Wednesday, June 25, 2008

But I digress...

Yes, digress, transgress, regress... That's our sad story here.

Let's delay the journey into three-dimensionality for now and talk a bit more about die-struck silver, the next technological innovation after die-rolling and the process by which most grand patterns of the 1880's were produced. Just what is a die? How is it made? Do you stick one into a huge drop press, put a blank in place, pull a lever and BANG out comes a finished piece of Durgin NEW ART?




















Hardly.




A flatware die is an intaglio cut image on a piece of heavy, hardened steel which is key fitted into a massive drop press. This requires some serious manufacturing capability. The Gorham factory in Providence, for example, was an iron reinforced structure with Rock Maple floors over an inch thick.

Gorham photo


With designer's model in hand, the die sinker used hardened steel tools to pick out the pattern, alternating between sinking the design and checking his progress by pressing gum into the work, in order to produce a positive image. When completed, the die itself was flame-hardened. At least eight dies were required to make a given piece, the first simply to produce an outline, then each one carved successively in greater detail.

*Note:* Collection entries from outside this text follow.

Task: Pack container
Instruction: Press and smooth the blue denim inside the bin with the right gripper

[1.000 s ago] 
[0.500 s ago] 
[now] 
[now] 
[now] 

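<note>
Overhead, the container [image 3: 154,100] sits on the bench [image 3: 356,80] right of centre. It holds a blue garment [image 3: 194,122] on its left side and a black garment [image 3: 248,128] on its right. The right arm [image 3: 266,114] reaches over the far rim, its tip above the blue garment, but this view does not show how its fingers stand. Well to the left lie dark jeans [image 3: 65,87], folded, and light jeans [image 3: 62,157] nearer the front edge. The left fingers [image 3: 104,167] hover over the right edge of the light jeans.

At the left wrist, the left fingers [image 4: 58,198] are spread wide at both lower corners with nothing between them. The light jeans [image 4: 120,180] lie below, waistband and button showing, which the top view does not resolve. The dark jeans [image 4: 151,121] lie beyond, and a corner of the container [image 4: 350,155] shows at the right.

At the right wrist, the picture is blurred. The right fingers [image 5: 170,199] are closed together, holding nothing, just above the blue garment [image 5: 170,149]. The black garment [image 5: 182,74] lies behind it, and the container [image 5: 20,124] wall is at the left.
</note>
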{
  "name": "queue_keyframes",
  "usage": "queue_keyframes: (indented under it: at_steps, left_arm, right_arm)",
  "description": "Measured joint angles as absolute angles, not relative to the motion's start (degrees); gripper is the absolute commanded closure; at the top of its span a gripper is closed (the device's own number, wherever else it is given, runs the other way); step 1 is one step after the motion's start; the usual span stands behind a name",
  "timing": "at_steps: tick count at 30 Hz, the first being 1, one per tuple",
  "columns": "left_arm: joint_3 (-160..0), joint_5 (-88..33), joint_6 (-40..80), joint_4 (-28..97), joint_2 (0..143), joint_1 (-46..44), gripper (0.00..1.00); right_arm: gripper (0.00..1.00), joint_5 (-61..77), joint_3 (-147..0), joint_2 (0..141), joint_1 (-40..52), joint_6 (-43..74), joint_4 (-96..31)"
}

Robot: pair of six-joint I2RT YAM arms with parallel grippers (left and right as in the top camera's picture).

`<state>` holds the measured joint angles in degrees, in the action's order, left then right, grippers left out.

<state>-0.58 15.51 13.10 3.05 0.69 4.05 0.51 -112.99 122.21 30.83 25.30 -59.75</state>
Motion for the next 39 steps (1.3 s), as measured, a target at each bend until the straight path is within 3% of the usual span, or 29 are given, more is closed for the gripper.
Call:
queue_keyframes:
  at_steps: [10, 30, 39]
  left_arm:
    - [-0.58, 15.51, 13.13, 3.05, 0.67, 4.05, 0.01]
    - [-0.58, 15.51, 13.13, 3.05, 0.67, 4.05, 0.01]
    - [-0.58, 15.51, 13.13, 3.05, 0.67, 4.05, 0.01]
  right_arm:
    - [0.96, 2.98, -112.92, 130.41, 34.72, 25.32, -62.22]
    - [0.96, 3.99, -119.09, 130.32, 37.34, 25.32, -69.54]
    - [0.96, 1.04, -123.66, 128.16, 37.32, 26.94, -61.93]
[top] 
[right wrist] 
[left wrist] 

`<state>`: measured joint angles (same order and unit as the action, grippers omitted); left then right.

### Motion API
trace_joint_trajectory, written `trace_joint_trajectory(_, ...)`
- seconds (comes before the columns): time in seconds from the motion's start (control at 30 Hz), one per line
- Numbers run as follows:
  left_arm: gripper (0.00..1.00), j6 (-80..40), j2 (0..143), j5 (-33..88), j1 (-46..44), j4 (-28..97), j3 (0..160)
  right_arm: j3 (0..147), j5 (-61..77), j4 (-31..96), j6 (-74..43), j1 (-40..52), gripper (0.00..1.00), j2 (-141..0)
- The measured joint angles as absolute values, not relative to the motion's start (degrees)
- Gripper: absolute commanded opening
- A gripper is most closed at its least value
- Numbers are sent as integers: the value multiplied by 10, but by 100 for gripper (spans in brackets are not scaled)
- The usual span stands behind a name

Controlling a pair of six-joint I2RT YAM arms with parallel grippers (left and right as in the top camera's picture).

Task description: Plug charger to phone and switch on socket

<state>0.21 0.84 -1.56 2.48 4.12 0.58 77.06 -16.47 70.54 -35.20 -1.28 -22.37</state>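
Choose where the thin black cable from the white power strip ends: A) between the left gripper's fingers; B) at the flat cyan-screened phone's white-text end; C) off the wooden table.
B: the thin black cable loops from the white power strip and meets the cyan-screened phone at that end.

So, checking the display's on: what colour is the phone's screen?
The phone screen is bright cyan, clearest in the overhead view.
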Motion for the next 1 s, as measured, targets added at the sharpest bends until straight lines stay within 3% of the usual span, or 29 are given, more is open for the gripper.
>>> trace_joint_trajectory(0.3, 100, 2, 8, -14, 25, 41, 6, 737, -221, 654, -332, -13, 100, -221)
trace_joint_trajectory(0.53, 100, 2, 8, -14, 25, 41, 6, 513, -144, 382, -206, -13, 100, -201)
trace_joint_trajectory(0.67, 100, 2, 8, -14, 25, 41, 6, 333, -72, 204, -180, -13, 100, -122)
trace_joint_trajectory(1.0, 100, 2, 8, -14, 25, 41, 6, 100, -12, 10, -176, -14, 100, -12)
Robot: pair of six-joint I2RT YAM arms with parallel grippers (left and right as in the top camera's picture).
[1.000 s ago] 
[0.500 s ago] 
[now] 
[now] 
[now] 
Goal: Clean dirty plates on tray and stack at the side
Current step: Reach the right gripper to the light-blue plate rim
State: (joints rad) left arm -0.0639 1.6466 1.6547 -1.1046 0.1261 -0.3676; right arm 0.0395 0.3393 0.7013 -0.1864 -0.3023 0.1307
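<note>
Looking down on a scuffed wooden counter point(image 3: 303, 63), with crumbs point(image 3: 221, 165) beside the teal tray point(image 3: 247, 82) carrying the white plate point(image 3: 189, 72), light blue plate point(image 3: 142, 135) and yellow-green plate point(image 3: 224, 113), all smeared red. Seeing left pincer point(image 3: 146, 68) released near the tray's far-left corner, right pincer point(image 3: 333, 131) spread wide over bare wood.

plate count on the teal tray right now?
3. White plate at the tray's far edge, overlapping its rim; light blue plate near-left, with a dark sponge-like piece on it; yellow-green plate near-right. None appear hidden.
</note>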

Ornate designs such as Durgin's Iris















could require 12 dies per side (the best patterns are decorated front and back,





or "double struck") to manufacture a single spoon. Here is the final die for a Gorham electroplated fork, circa 1910.





It measures 9 3/4 by 2 1/4 by 2 1/4 inches, and weighs approximately 25 pounds. So the next time you admire a piece of flatware from your collection, consider the art of the die sinker, cutting that elaborate design, by hand, into solid steel.



1 comment:

Steve Willis said...

Isn't the die method used to make US coins?